▶ [Work required] From the line with "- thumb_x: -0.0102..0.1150" through the line with "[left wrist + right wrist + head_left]", inclusive, return each line of the data below exactly and leave the rest out.

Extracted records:
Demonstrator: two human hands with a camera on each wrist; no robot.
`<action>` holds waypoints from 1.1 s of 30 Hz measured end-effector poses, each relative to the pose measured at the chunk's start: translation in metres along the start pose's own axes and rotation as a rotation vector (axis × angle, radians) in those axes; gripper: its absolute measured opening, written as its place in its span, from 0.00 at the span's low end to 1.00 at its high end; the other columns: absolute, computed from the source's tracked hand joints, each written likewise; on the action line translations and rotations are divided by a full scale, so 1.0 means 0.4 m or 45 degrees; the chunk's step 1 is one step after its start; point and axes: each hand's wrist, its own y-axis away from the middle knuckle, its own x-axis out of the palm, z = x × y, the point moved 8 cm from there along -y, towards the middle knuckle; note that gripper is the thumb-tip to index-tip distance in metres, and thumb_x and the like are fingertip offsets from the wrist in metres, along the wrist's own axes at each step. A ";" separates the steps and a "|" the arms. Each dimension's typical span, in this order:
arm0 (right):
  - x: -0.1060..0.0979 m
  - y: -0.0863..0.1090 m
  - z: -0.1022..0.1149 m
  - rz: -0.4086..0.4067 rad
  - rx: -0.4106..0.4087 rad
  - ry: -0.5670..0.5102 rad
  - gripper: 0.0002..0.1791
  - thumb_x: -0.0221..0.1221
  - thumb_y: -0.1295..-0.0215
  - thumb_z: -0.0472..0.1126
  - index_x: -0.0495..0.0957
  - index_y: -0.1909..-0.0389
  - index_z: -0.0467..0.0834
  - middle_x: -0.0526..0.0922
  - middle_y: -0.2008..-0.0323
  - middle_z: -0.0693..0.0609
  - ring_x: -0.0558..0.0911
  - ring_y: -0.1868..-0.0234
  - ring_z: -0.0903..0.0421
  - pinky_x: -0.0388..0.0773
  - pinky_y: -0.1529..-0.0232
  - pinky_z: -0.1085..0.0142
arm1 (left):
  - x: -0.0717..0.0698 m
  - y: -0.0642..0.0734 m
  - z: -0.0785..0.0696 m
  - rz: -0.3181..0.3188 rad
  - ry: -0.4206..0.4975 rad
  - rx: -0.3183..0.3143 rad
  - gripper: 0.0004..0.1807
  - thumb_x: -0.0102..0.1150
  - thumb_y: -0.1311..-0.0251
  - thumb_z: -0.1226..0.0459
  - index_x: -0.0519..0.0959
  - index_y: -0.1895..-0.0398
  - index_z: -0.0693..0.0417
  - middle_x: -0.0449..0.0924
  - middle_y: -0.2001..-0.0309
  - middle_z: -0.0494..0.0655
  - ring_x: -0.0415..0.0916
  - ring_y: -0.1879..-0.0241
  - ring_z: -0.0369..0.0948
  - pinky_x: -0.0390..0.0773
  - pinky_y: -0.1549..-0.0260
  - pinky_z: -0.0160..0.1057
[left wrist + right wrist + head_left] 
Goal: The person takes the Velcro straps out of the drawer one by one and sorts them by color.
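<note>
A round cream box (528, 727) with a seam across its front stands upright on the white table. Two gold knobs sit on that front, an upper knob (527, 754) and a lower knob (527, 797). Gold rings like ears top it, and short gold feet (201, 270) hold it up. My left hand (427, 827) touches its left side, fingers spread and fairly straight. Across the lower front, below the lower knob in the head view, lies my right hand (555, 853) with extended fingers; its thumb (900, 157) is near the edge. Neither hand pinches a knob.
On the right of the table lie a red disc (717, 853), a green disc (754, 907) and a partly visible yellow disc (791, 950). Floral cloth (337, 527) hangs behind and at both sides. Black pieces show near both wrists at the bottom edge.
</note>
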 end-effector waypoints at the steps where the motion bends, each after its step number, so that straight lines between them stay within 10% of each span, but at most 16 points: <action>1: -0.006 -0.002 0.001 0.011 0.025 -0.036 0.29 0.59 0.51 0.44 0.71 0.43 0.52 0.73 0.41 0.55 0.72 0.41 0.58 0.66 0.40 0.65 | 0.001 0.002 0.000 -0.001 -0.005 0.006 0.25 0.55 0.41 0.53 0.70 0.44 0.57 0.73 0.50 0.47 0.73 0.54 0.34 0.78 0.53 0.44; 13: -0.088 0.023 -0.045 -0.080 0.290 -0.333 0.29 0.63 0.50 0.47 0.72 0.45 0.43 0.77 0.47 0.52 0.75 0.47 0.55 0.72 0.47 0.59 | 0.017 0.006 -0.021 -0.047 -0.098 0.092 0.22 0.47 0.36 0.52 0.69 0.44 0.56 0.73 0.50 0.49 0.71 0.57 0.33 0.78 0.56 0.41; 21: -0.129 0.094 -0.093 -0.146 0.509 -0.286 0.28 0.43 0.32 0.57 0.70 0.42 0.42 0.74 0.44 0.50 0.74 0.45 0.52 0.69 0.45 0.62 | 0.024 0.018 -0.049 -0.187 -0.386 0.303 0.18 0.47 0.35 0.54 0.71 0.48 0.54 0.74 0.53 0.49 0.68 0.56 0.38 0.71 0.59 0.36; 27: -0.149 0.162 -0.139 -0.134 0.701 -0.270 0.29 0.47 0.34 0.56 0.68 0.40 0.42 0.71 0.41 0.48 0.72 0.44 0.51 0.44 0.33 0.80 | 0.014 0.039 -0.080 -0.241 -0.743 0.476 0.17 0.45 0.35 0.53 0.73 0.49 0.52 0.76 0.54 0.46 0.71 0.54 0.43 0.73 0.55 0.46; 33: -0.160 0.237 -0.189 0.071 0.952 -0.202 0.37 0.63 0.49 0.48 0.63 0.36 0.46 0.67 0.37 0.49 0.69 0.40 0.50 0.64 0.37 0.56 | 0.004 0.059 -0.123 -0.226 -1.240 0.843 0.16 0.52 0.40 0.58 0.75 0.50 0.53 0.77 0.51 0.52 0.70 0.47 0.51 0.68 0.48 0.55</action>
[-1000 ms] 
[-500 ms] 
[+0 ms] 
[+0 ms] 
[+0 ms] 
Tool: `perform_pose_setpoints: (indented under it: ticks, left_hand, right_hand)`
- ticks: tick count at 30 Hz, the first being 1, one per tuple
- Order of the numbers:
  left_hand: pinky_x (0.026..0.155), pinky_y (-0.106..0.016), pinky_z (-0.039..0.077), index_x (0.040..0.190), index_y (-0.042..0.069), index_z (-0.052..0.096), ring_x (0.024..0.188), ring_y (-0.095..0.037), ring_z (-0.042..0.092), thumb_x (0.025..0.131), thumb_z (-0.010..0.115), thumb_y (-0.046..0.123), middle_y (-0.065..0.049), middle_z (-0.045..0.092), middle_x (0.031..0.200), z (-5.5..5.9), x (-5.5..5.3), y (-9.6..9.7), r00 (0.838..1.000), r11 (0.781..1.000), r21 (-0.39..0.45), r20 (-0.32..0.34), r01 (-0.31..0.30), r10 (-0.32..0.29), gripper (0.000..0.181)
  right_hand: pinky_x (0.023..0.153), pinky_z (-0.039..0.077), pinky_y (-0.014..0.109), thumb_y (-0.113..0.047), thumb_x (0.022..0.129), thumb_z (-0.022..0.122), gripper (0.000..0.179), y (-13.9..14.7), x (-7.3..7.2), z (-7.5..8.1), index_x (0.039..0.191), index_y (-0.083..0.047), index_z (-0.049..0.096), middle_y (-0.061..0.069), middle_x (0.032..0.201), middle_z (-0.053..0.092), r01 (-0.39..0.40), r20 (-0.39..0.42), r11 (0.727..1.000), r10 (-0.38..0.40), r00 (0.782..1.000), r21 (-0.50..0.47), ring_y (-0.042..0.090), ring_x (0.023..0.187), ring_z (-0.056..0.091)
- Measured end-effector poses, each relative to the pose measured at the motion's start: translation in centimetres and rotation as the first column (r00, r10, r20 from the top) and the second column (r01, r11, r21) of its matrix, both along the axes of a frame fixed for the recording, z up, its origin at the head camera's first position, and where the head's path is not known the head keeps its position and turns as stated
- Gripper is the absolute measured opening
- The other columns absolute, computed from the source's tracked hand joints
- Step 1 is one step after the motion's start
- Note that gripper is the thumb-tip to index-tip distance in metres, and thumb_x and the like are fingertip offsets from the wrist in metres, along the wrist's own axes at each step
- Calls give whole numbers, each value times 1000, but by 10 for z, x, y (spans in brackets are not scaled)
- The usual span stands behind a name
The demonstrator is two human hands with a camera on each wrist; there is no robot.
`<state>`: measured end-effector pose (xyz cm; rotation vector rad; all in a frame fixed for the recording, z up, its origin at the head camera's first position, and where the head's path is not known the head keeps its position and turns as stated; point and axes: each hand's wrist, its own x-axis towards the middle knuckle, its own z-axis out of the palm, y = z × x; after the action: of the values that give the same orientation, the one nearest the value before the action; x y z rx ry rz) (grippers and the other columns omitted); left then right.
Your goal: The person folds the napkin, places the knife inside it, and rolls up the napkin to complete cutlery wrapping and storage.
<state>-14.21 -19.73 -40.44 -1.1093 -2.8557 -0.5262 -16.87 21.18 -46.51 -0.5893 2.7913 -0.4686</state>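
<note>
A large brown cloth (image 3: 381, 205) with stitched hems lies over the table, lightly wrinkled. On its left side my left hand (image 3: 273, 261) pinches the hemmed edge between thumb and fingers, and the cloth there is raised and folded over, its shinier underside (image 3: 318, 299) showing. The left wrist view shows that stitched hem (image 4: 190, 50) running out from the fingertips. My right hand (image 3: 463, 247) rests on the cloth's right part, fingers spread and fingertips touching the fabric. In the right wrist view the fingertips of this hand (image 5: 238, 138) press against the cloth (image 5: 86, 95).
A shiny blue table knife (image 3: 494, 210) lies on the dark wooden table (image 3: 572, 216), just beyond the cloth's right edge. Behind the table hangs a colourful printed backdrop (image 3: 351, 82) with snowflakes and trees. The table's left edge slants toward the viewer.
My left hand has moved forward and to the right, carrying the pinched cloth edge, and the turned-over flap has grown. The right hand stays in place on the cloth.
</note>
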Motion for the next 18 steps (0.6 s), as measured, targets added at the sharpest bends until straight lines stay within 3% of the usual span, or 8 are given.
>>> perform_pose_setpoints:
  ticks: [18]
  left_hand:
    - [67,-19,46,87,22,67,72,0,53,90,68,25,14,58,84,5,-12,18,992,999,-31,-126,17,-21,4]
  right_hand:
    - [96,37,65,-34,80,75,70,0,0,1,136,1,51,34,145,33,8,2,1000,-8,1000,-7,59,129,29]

▶ [Expected answer]
  - thumb_x: -0.0102..0.1150
  - thumb_y: -0.1311..-0.0251
  - thumb_z: -0.1226..0.0459
  - index_x: -0.0519..0.0959
  - index_y: -0.1895..-0.0398
  - index_z: -0.0693..0.0417
  - middle_x: -0.0449..0.0924
  - middle_y: -0.2001..-0.0309
  - middle_z: -0.0494..0.0655
  - ring_x: -0.0415..0.0916
  - ring_y: -0.1879..-0.0241
  - ring_z: -0.0369..0.0948
  - pinky_x: -0.0390..0.0773
  - pinky_y: -0.1549..-0.0260
  - pinky_z: -0.0160..0.1057
[left wrist + right wrist + head_left] 

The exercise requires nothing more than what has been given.